Research study shows an effective way to measure nicotine addiction in teenagers.
By: Taylor Meiorin, Eden Prisoj, Rhiannon Ueberholz, Katherine Lara Derikon
Electronic cigarette (e-cigarette) consumption has been rapidly increasing among adolescents. Recent findings from the 2018-2019 Canadian Student Tobacco, Alcohol and Drugs Survey found that 20% of students in grades 7 to 12 reported using e-cigarettes in the past 30 days (Health Canada, 2019). Even though e-cigarettes are promoted as a smoking cessation tool and a healthier alternative to traditional combustible cigarettes, the risks associated with such products are vast (Vogel et al., 2019). Specifically, these products have been associated with pulmonary damage, exposure to harmful toxins, and throat cancer (Youth and tobacco use, 2020).
The story of Simah Herman (Hawkins et al., 2019) provides an example of the detrimental effects that e-cigarettes can have on adolescent’s health. Herman is an 18-year-old girl who, like other teenagers, started using e-cigarettes because ‘’she thought it made her look cool’’. However, after having trouble breathing, she was rushed to the hospital and was diagnosed with what the doctors initially believed to be pneumonia. Two days after being admitted to the hospital, Herman’s health rapidly declined; she was put on a ventilator and shortly after, a medically induced coma. Her cousin revealed that Herman had been regularly smoking e-cigarettes, leading her doctors to conclude that Herman’s condition was caused by vaping. As Herman began to recover, she vowed to start a “No vaping” campaign, using her experience as an example of the terrible consequences that e-cigarettes can have on adolescents’ health.
Herman’s story highlights an interesting difference between adults and teenagers’ reasons for using e-cigarettes. Adults largely use these products to control and overcome their nicotine addiction. Conversely, teenagers may use these products because they see them as a cool trend among their peer group and are appealed by the variety of flavours (Youth and tobacco use, 2020). Stories like this also make us remember that there is a reason why consumption of nicotine is illegal for underage individuals.
We might be shocked by a 14-year-old holding a Marlboro cigarette, but perhaps not so much when we see them smoking e-cigarettes that mainly look like ‘’cute electronic sticks’’. Moreover, 42% of adolescents who use electronic cigarettes have never smoked a traditional cigarette which shows how this trend is becoming even more popular than cigarette consumption (Health Canada, 2019). These findings make it even more imminent to establish accurate ways to assess e-cigarette intake and hazardous youth consumption patterns.
Unfortunately, research in this area has primarily focused on adults, and there are currently no validated or rigorously tested methods for assessing levels of e-cigarette addiction and frequency of use among adolescents. For instance, The Penn State E-cigarette Dependence Index has been widely used as an assessment tool and measure of e-cigarette dependence among adults (Vogel et al., 2019).

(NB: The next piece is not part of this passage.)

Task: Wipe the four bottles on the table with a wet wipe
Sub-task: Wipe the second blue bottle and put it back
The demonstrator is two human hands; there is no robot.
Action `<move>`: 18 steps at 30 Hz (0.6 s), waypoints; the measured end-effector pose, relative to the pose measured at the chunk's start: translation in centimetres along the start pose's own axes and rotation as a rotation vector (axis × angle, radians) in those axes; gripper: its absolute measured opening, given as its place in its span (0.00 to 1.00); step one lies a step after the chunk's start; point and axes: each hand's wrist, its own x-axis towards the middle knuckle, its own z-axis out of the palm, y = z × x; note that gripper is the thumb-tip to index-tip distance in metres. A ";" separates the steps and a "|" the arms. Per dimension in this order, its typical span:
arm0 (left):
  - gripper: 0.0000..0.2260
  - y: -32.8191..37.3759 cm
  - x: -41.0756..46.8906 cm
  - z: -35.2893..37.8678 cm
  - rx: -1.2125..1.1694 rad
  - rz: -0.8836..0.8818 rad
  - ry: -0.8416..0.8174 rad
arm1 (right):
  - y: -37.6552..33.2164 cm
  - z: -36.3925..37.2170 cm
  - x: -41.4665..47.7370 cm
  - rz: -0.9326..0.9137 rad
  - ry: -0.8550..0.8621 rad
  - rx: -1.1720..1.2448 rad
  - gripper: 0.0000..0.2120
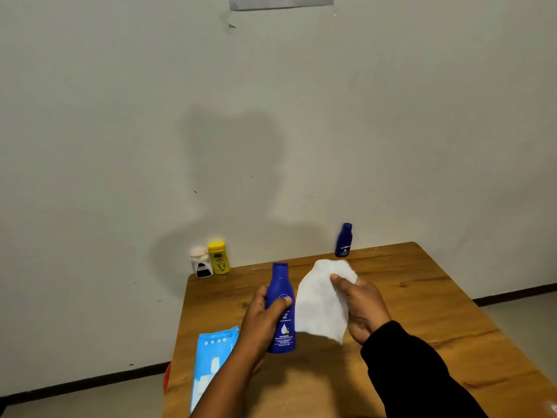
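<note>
Left hand (pixel 259 319) has its grip wrapped round the big blue bottle (pixel 281 309), held upright, maybe just off the bench (pixel 422 312). Right hand (pixel 361 306) pinches a white wipe (pixel 321 303) just beside it. Three other bottles stand at the back edge.

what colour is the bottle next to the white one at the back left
Yellow, cap and body alike: the yellow bottle beside the white bottle, in the head view.

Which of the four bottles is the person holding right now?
The large blue bottle, gripped in the left hand beside the wipe. The white bottle, yellow bottle and small blue bottle stand untouched at the table's far edge.
</note>
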 end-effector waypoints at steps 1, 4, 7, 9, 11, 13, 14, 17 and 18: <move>0.17 0.1 -0.1 0.0 0.032 0.038 -0.027 | -0.1 0.4 0.1 -0.153 0.072 -0.199 0.06; 0.16 0.3 -0.5 0.6 0.121 0.163 -0.090 | -0.3 1.5 0.0 -0.624 0.098 -0.704 0.10; 0.17 0.4 -0.5 0.9 0.194 0.244 -0.076 | 0.1 2.2 -0.5 -0.780 -0.077 -0.820 0.10; 0.16 0.6 -0.4 0.9 0.216 0.279 -0.051 | 0.3 2.3 -0.6 -0.846 -0.117 -0.875 0.09; 0.17 0.9 -0.3 0.7 0.239 0.306 -0.031 | 0.5 2.2 -0.6 -0.901 -0.142 -0.953 0.13; 0.18 1.1 -0.1 0.7 0.260 0.322 -0.020 | 0.8 2.2 -0.6 -0.936 -0.151 -1.024 0.21; 0.18 1.1 0.0 0.8 0.260 0.313 -0.016 | 0.9 2.2 -0.8 -0.974 -0.148 -1.070 0.23; 0.14 0.9 0.2 1.2 0.246 0.253 -0.006 | 1.6 2.5 -0.9 -1.114 -0.199 -1.245 0.26; 0.14 0.9 0.2 1.2 0.249 0.243 -0.010 | 1.5 2.4 -0.7 -1.118 -0.206 -1.255 0.27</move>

However, its ability to accurately detect e-cigarette addiction in adolescent populations remains a mystery (Vogel et al., 2019).
Studying Nicotine Addiction in Adolescents
Due to these gaps in scientific literature, researchers from the University of California devised a fascinating study to measure e-cigarette addiction and frequency of e-cigarette use among adolescents (Vogel et al., 2019). This study’s primary goal was to identify an accurate test that clinicians and researchers can administer to adolescents to assess how often they are using e-cigarettes and whether or not they are addicted to such products.
Participants enrolled in this study were asked to provide saliva samples in order to measure their levels of nicotine exposure. Participants then completed two tests which were designed to assess how often they use e-cigarettes. The first test titled, Sessions Per Day (SPD), asked participants to report how many times a day they use e-cigarettes, and the second test asked participants to estimate how many days per month they use e-cigarettes.
The researchers then had participants complete three additional tests, which were specifically designed to measure e-cigarette addiction. The first of which was the Penn State Electronic Cigarette Dependence Index (ECDI) which asked questions such as “do you use an e-cigarette now because it is really hard to quit?” and “do you ever have strong cravings to use an electronic cigarette?”. The second test participants completed was the Heaviness Vaping Index (HVI) which contained questions such as, “on days that you can use your electronic cigarette freely, how soon after you wake up do you first use your electronic cigarette?”. Lastly, participants completed the E-Cigarette Addiction Severity Index (EASI), which contained one question asking, “On a scale of 0%–100% (not addicted to extremely addicted), how addicted to e-cigarettes do you think you are?”.
Which Test Was The Best?
After participants completed each test, the researchers compared their responses with the actual nicotine levels in their saliva. In making these comparisons, researchers were trying to find which tests have the strongest association with actual nicotine exposure. Finding a strong association allows the researchers to determine which test can best predict how much adolescents are actually vaping compared to what they report on the tests, which is needed to accurately diagnose e-cigarette addiction.
When testing how often adolescents were using e-cigarettes, both these tests (vaping sessions per day or days vaping per month) were equally accurate at predicting nicotine levels in saliva, but since it is a lot easier for adolescents to report how many days in a month they are vaping, this was concluded to be the best way of assessing how often e-cigarettes are being used. Out of all the tests used to assess e-cigarette addiction, the best one was the Self-Described Degree of Addiction (the EASI). This EASI did just as well as the other tests at predicting nicotine levels, but since it is the fastest to complete, having only one question, the researchers decided it was the most logical to use.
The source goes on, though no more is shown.